=== DESCRIPTION OF THE TASK ===
In the entries below, find the line with "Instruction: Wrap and" and the line with "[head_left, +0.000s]"; give again those lines and every line between them, exactly.

DATA FOR PROCESSING section start

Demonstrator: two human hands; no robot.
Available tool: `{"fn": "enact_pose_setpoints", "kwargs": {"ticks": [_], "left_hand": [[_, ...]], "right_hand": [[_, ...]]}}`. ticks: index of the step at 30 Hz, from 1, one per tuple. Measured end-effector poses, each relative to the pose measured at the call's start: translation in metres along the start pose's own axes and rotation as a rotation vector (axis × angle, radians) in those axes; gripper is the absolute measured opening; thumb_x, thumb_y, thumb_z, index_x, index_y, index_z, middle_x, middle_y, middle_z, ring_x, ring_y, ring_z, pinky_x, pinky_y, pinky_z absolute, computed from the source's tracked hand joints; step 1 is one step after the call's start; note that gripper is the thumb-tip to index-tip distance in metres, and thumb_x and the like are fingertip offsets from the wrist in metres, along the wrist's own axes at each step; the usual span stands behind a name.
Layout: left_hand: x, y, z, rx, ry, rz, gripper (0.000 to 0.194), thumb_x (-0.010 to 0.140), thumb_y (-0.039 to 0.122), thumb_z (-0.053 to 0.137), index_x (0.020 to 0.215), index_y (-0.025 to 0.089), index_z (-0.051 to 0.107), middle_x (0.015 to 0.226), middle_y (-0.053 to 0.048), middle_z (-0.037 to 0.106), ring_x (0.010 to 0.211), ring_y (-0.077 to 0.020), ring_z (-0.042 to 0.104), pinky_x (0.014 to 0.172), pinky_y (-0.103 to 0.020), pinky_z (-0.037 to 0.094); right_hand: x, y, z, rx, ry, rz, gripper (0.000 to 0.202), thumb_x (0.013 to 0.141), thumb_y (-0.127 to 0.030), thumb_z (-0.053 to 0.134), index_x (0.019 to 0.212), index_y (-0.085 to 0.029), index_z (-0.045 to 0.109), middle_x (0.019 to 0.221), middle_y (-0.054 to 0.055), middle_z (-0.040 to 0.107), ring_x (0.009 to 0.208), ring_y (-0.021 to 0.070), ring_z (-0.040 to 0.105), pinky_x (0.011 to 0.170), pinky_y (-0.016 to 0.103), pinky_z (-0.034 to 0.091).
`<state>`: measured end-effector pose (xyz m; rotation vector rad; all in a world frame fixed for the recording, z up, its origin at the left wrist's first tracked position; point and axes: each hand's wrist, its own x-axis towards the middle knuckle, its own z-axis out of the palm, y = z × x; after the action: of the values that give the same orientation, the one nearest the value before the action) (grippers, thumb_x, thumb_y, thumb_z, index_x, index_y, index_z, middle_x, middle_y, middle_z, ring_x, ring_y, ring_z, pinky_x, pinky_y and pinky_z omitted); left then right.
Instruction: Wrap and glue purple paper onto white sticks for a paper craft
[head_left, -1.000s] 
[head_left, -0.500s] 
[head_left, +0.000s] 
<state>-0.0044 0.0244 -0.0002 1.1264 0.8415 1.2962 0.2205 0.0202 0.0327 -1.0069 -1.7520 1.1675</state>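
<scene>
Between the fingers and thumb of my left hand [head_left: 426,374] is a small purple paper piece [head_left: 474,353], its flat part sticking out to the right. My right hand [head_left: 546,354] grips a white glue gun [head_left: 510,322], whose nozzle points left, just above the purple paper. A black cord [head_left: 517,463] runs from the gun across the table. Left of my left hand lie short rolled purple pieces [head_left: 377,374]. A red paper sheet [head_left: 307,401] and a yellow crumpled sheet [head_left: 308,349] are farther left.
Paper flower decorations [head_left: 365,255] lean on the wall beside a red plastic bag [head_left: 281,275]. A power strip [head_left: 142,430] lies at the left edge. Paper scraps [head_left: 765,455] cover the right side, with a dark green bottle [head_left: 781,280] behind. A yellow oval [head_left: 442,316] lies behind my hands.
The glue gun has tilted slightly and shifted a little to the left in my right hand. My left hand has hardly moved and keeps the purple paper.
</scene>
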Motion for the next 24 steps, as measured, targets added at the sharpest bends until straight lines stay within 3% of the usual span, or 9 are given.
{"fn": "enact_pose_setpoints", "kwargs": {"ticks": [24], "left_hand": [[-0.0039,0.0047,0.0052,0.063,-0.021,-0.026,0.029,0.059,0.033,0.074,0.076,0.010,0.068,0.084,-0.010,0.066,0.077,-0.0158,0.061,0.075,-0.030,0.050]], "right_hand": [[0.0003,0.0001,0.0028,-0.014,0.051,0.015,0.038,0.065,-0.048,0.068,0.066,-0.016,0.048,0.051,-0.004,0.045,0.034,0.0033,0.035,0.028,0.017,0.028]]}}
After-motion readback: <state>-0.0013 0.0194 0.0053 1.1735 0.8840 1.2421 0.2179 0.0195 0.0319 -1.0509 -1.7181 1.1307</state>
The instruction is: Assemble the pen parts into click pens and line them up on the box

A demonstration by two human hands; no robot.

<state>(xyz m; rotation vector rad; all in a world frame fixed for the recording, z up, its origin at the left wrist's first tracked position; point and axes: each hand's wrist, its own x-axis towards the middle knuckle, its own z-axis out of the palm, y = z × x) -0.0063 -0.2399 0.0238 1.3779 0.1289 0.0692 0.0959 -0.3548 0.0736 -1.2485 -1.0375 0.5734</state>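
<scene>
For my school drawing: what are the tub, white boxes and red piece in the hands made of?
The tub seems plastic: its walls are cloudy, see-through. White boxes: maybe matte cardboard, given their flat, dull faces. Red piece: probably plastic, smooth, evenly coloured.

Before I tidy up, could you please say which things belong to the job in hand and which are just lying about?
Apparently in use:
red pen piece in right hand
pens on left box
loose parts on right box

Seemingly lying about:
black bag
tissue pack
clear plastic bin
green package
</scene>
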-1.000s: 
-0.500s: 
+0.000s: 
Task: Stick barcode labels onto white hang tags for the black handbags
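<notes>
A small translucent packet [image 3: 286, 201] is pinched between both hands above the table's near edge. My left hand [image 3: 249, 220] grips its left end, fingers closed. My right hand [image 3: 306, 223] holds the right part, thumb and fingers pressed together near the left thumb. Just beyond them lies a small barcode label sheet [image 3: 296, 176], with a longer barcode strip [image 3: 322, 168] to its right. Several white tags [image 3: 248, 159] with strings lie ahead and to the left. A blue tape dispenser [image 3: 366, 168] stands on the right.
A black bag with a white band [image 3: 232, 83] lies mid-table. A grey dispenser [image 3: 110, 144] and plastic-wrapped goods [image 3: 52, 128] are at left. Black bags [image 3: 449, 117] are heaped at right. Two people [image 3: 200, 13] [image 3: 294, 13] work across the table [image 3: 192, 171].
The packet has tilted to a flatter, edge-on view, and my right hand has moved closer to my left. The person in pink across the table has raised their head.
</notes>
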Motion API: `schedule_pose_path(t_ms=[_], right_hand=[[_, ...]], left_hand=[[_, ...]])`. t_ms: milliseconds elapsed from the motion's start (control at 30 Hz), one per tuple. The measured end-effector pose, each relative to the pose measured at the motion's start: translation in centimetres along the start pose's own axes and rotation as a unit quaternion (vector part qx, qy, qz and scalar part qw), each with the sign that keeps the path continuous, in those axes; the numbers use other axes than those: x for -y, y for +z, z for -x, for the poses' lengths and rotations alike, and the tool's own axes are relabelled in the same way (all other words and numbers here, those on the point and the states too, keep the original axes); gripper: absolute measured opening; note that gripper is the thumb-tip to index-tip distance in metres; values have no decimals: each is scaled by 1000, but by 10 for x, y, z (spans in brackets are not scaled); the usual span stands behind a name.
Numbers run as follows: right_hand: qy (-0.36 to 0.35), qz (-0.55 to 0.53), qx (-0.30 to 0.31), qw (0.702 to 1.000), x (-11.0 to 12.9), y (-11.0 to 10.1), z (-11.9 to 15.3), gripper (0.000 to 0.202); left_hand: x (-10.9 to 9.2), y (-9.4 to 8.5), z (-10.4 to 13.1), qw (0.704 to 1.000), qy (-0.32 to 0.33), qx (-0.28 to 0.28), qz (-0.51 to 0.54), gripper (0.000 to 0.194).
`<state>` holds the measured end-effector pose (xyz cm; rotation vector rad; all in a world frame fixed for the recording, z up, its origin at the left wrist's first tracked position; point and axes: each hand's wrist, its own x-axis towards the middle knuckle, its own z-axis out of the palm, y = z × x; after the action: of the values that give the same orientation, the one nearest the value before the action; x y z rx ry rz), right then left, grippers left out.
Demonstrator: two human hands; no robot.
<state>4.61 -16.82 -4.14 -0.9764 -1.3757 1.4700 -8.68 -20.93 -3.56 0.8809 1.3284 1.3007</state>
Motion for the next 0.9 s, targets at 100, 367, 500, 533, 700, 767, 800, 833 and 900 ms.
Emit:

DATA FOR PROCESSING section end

=== OUTPUT OF THE EXERCISE ===
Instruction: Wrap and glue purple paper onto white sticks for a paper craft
[head_left, -1.000s] 
[head_left, -0.500s] 
[head_left, +0.000s] 

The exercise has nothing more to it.